The entries that follow include a run beginning at the line with "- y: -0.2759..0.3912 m" and ending at the line with "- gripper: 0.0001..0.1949"; restate that run word for word and leave the rest out.

Collection entries
━━━━━━━━━━━━━━━━

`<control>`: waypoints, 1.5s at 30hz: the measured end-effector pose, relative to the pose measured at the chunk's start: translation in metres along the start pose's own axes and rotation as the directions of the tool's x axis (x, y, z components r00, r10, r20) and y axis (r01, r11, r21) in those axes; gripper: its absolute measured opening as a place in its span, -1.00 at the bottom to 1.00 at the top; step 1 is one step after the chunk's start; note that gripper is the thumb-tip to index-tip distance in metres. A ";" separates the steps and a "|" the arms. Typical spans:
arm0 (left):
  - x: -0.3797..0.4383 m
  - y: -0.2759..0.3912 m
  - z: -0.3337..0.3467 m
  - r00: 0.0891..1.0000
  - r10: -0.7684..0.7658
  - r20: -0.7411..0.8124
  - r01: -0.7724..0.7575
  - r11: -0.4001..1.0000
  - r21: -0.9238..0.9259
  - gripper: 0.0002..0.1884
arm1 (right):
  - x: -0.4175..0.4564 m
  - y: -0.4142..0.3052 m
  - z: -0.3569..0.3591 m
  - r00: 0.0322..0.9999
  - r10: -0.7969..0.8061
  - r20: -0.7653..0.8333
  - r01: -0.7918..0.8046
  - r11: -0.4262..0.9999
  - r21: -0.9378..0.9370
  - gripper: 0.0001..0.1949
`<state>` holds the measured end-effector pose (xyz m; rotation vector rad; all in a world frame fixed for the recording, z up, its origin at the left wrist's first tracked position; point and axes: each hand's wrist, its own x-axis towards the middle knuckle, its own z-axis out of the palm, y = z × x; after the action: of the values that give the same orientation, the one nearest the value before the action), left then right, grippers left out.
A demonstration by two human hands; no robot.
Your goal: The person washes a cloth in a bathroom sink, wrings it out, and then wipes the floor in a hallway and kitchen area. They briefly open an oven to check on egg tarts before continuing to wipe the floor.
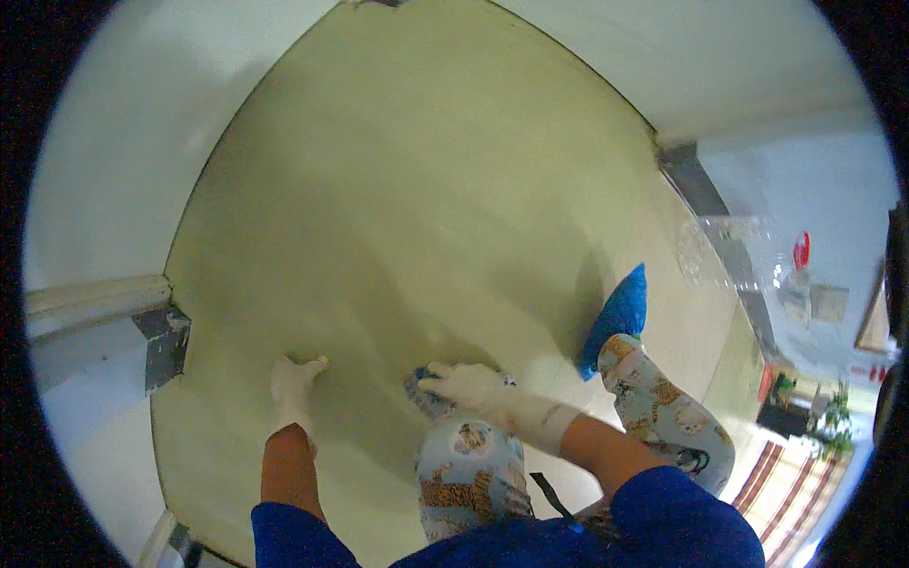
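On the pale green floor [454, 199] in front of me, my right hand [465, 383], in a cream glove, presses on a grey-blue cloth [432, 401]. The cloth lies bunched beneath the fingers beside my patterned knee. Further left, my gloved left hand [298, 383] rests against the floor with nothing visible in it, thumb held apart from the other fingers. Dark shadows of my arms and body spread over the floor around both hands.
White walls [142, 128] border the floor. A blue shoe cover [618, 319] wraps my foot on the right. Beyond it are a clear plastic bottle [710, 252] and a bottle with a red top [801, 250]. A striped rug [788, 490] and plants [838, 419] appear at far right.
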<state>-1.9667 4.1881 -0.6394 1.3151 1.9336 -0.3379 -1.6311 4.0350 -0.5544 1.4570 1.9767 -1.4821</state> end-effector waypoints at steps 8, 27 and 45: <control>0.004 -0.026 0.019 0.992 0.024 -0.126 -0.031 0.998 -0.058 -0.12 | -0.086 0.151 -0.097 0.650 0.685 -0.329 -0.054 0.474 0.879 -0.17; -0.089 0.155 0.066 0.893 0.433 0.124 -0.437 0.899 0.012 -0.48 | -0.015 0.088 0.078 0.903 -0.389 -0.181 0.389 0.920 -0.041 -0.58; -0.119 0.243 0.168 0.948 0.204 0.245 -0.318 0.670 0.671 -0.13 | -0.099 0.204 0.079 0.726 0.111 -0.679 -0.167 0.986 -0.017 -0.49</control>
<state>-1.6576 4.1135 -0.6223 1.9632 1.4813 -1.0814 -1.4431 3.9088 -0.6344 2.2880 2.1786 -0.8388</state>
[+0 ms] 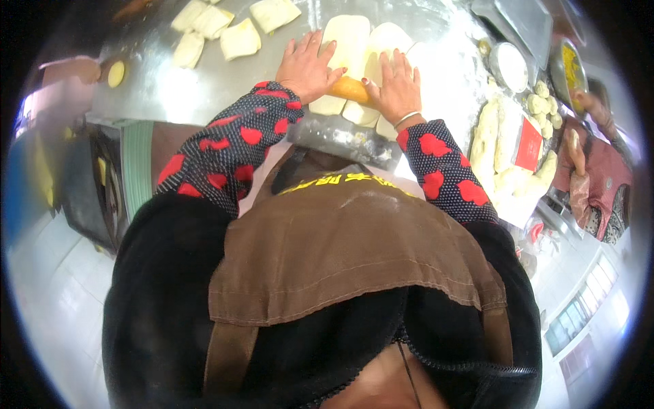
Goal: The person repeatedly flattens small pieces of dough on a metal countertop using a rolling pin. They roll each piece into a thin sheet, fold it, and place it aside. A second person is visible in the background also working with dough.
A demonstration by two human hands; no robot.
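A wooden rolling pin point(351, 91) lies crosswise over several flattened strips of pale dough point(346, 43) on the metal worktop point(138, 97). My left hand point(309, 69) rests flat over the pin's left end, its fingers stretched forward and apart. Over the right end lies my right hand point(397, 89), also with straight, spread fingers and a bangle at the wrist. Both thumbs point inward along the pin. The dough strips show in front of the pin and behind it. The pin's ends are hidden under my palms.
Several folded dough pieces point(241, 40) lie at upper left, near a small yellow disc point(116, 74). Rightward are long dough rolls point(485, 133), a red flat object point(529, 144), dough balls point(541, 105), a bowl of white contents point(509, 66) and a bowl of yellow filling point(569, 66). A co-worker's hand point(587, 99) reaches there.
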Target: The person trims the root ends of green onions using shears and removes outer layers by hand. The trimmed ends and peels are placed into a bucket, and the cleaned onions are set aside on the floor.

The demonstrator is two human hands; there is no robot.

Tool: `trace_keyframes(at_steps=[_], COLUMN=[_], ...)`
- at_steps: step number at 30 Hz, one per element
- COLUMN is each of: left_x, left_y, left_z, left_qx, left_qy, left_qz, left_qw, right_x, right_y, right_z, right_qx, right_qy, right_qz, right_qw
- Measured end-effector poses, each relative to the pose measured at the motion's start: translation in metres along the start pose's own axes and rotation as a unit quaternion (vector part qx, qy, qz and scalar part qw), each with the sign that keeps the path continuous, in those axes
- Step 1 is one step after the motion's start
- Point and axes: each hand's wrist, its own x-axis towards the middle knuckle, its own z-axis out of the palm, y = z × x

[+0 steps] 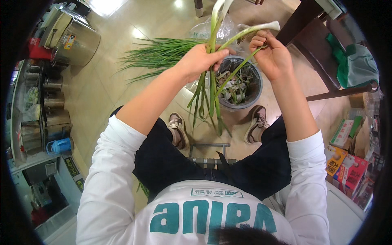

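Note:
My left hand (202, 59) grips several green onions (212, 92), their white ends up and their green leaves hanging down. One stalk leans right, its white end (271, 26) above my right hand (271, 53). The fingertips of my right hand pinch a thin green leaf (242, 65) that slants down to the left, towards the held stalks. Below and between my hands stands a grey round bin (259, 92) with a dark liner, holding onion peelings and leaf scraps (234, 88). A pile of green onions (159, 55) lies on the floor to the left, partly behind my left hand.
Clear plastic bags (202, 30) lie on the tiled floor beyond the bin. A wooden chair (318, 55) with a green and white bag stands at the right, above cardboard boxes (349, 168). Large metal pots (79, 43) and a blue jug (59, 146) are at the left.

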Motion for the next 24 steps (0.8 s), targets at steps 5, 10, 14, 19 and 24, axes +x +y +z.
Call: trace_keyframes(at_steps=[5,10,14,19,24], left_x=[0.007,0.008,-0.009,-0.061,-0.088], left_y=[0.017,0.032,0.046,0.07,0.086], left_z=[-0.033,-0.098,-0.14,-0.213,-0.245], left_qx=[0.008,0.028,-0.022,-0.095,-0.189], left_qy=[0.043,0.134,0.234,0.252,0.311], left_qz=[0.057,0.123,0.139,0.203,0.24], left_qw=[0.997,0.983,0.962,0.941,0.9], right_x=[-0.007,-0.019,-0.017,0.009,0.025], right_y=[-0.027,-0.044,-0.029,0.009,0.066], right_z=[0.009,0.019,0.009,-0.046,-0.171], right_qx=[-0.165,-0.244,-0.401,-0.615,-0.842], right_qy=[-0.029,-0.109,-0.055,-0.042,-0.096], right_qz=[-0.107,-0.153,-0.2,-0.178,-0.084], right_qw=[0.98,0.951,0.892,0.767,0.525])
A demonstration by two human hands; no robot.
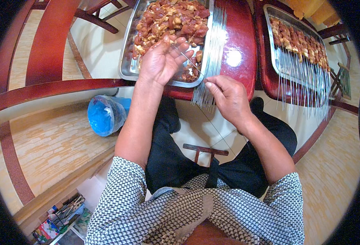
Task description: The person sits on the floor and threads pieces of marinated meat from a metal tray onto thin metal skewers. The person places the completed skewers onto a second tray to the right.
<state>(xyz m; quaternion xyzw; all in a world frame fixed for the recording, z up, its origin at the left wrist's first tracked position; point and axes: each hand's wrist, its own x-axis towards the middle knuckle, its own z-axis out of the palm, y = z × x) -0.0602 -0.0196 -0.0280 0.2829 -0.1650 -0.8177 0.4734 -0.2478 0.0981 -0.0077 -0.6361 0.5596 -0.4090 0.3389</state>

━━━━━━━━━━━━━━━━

◆ **Answer for this exercise**
  - y: -0.2759..0.3912 m
  - z: -0.3337..0.3467 m
  - r00: 0.0891..1.0000
  - r10: -0.7684..0.7658
  - r20: -0.7411..0.8124
  - r01: -0.7724..0.7575
  - r11: -0.4001..1.0000
  - r21: -0.9238..0.9259
  - gripper: 0.0002..0.1884
arm1 (right):
  - x: -0.4175..0.4564 m
  - y: -0.4142..0.3052 m
  - z: -0.3569..0.3591 m
  - r00: 0.0322..0.9999
  - r10: -0.7969..0.8061
  - r20: -0.7653..0.8333
  - r01: -0.7918..0.8046
  - r11: -0.4262..0.9999
  - r21: -0.9378..0.9370
  - gripper: 0.0001..0.1949

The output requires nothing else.